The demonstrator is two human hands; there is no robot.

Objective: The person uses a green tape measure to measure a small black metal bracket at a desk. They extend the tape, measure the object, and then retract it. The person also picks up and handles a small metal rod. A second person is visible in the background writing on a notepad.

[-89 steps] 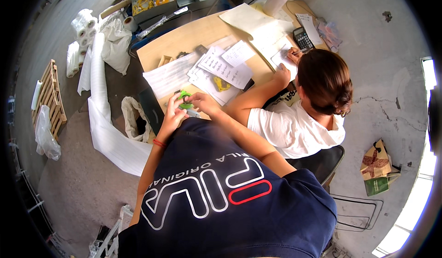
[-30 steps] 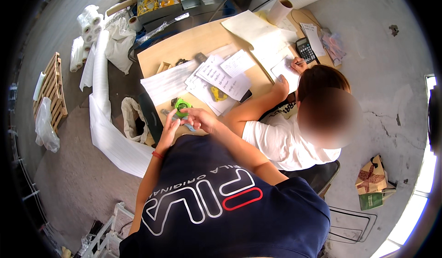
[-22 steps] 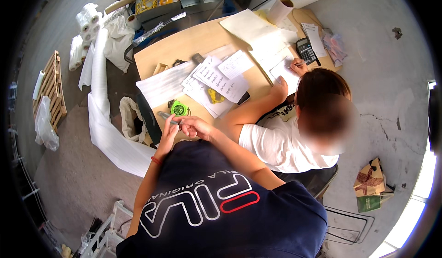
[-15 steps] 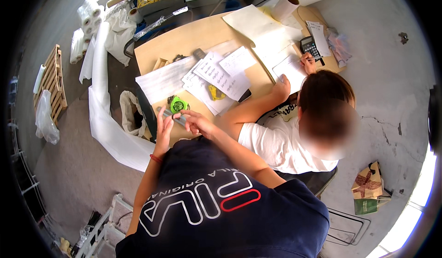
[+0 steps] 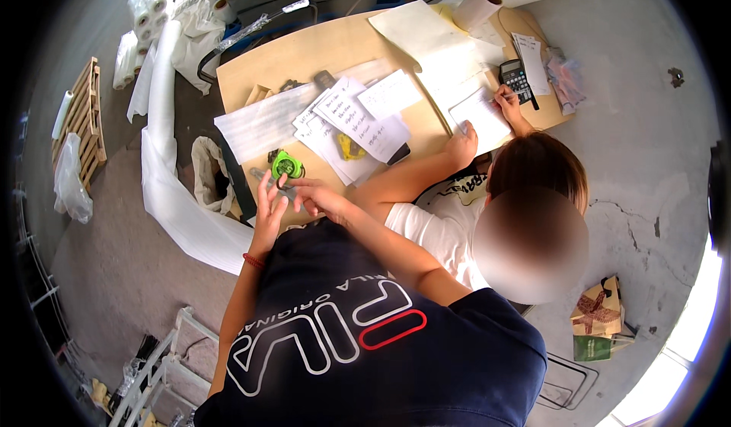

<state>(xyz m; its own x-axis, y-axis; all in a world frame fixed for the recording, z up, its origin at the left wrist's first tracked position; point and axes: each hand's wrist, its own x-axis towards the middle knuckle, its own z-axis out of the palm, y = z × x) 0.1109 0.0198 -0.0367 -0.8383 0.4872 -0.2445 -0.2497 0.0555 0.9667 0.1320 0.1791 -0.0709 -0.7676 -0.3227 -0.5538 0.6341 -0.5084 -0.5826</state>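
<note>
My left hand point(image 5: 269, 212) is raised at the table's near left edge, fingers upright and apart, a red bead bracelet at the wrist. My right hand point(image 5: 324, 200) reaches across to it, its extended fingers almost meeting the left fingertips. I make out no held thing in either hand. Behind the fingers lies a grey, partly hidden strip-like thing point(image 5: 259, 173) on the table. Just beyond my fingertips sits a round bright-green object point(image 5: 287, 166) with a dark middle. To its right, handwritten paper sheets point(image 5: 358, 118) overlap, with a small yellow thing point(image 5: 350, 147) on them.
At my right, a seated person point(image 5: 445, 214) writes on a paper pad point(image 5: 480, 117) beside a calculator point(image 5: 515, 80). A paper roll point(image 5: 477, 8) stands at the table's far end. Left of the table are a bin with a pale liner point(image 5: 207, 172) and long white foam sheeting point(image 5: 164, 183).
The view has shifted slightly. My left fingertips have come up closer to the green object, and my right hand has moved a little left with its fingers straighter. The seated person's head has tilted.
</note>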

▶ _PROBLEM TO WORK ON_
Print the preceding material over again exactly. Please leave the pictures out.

▶ _EXERCISE ANSWER_
The demonstrator is two human hands; there is no robot.

Objective: The person uses a green tape measure to measure a small black metal bracket at a desk. They extend the tape, measure the object, and then retract it. The person also picks up and handles a small metal rod. A second person is visible in the background writing on a notepad.

[-89 steps] 
[-30 steps] 
[-22 steps] 
[-15 steps] 
[+0 steps] 

<state>(xyz m; its own x-axis, y-axis; all in a world frame fixed for the recording, z up, its origin at the left wrist's first tracked position; point and axes: each hand's wrist, its own x-axis towards the middle knuckle, its own z-axis out of the palm, y = z × x) 0.1109 0.0198 -0.0367 -0.8383 0.4872 -0.2445 -0.2497 0.0555 0.9667 0.1320 0.1791 -0.0709 -0.7676 -0.3227 -0.5538 0.6341 -0.5084 -0.5826</state>
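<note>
My left hand point(image 5: 269, 212) is raised at the table's near left edge, fingers upright and apart, a red bead bracelet at the wrist. My right hand point(image 5: 324, 200) reaches across to it, its extended fingers almost meeting the left fingertips. I make out no held thing in either hand. Behind the fingers lies a grey, partly hidden strip-like thing point(image 5: 259, 173) on the table. Just beyond my fingertips sits a round bright-green object point(image 5: 287, 166) with a dark middle. To its right, handwritten paper sheets point(image 5: 358, 118) overlap, with a small yellow thing point(image 5: 350, 147) on them.
At my right, a seated person point(image 5: 445, 214) writes on a paper pad point(image 5: 480, 117) beside a calculator point(image 5: 515, 80). A paper roll point(image 5: 477, 8) stands at the table's far end. Left of the table are a bin with a pale liner point(image 5: 207, 172) and long white foam sheeting point(image 5: 164, 183).
The view has shifted slightly. My left fingertips have come up closer to the green object, and my right hand has moved a little left with its fingers straighter. The seated person's head has tilted.
</note>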

The work on this exercise is finished.